● Task item: The material below contains a line with "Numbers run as" and a line with "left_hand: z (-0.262". Copy exactly those two lines and all lines between them.
--- Material supplied Enclosed Below ---
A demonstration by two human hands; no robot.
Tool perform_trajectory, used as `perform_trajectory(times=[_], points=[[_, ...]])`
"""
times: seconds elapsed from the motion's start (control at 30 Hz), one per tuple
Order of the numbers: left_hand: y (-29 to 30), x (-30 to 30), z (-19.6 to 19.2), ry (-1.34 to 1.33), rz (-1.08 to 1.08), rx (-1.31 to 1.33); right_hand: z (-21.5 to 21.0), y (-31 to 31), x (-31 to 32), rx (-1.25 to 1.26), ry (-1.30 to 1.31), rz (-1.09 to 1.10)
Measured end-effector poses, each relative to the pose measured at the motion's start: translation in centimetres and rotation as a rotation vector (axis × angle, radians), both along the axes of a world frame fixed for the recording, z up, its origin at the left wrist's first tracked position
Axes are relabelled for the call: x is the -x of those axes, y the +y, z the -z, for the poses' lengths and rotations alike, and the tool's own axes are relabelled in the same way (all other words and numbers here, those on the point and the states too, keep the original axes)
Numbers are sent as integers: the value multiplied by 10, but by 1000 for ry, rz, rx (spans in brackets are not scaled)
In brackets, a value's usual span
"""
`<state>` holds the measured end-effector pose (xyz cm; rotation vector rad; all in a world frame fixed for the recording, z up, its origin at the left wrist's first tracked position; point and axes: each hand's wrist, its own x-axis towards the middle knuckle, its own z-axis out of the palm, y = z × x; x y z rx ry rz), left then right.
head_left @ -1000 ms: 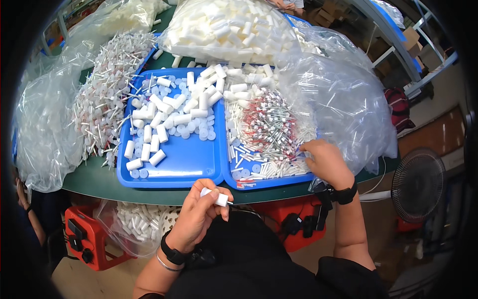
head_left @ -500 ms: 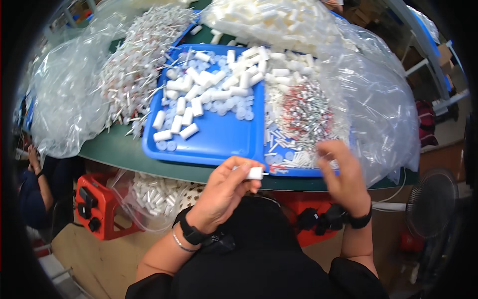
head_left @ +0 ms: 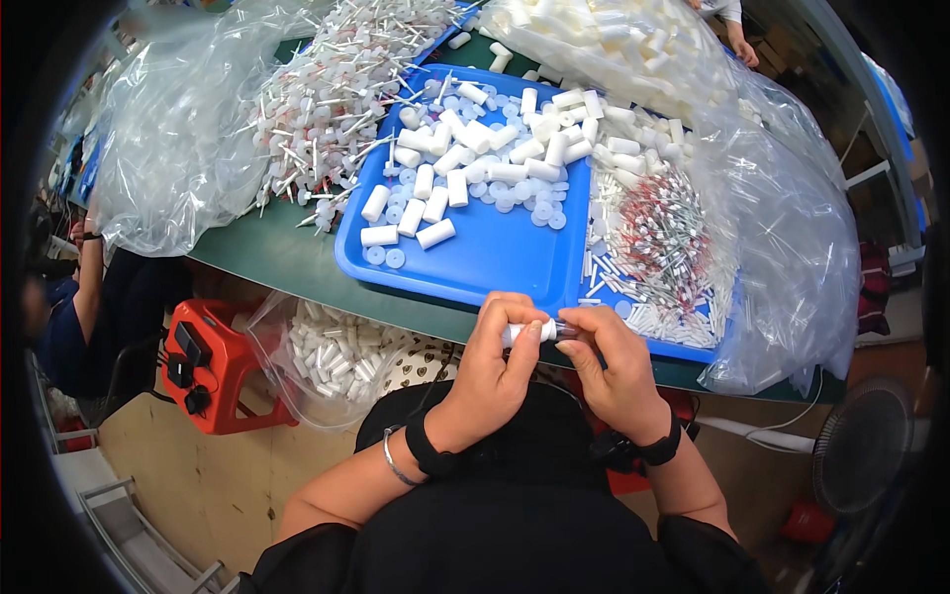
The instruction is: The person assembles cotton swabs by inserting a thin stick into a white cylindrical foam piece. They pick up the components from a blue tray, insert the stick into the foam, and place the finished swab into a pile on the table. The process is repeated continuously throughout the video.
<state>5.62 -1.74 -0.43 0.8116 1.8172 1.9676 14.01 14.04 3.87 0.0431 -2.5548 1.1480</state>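
My left hand (head_left: pixel 482 371) is closed round a white plastic cylinder (head_left: pixel 514 335), held just off the table's front edge. Close against it, my right hand (head_left: pixel 621 368) pinches a small clear and reddish piece (head_left: pixel 568 333) at the cylinder's right end. Whether that piece sits inside the cylinder or only touches it is hidden by my fingers. Beyond my hands lies a blue tray (head_left: pixel 445 270) with loose white cylinders (head_left: pixel 435 203) and translucent round discs (head_left: pixel 542 210). The tray on the right (head_left: pixel 683 350) carries thin white pins (head_left: pixel 665 320) and a heap of red and silver pieces (head_left: pixel 663 238).
At the back left rises a pile of white-stemmed pieces (head_left: pixel 327 109) beside a clear plastic bag (head_left: pixel 178 148). A big bag of white cylinders (head_left: pixel 614 40) lies at the back. Below are a red stool (head_left: pixel 223 366) and a fan (head_left: pixel 861 436). Another person's hand (head_left: pixel 742 48) shows far right.
My right hand has come left from over the right tray to meet my left hand at the white cylinder. The whole view has shifted, placing the trays further right.
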Motion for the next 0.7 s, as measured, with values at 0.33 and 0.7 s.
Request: perform_trajectory(times=[0.33,0.7], points=[[0,4,-1,-457,384,-281,16,-13,7,20,-51,-108],[-6,16,-3,-1101,441,-578,20,-15,21,-310,152,-89]])
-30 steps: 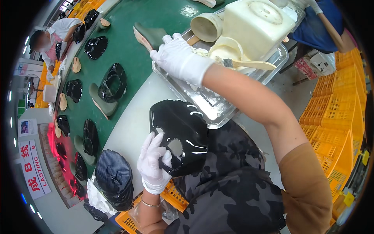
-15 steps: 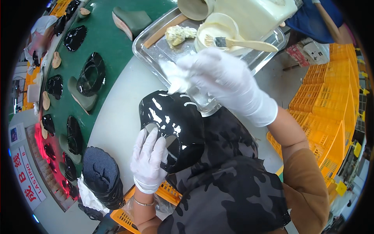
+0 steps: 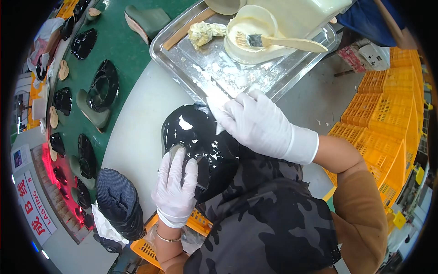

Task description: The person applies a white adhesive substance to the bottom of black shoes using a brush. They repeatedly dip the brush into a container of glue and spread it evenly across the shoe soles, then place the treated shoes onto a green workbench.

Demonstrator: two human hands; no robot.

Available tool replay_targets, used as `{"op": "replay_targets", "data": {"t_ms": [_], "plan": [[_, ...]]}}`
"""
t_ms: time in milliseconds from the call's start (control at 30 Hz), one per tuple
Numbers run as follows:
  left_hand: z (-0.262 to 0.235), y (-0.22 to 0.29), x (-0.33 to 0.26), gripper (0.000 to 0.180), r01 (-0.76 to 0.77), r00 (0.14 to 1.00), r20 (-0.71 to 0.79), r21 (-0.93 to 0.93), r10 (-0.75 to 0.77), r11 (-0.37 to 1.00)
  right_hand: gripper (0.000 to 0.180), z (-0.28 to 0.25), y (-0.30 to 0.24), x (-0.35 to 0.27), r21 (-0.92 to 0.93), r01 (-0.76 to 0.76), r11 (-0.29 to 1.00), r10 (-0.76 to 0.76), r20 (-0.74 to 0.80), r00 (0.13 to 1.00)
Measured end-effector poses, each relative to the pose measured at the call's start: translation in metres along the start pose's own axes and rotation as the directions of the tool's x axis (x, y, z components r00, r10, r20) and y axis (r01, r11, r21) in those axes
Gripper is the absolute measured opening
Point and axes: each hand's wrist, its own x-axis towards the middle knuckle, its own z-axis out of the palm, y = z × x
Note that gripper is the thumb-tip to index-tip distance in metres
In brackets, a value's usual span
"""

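Observation:
A glossy black shoe upper [image 3: 180,137] with cut-out openings lies against the edge of the pale table and my lap. My gloved left hand [image 3: 175,189] grips its near edge, with fingertips at one opening. In my gloved right hand [image 3: 258,125] is a thin, limp white piece [image 3: 215,105], pinched at the upper's far right edge; its exact kind does not show. Beyond my hands stands a metal tray [image 3: 157,55], wet with white liquid. On it are a tub [image 3: 253,16] of creamy liquid and a wooden-handled brush [image 3: 296,44] resting across the tub.
A stick [image 3: 185,34] and a crusted lump [image 3: 205,34] lie in the tray. Black uppers [image 3: 102,86] and green shoe lasts [image 3: 146,20] sit on the green belt at left. A dark boot-like item [image 3: 118,201] stands near my left forearm. Yellow crates [image 3: 378,105] are stacked at right.
My right hand has come down from over the tray to the upper's right edge, bringing the white piece with it. The left hand keeps its grip, and the upper has tilted slightly.

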Motion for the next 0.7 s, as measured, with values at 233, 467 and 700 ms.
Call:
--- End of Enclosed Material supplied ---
● Your solution:
Numbers run as follows:
  left_hand: z (-0.262 to 0.235), y (-0.22 to 0.29), x (-0.33 to 0.26), gripper (0.000 to 0.180), r01 (-0.76 to 0.77), r00 (0.14 to 1.00), r20 (-0.71 to 0.79), r21 (-0.93 to 0.93), r10 (-0.75 to 0.77), r11 (-0.37 to 1.00)

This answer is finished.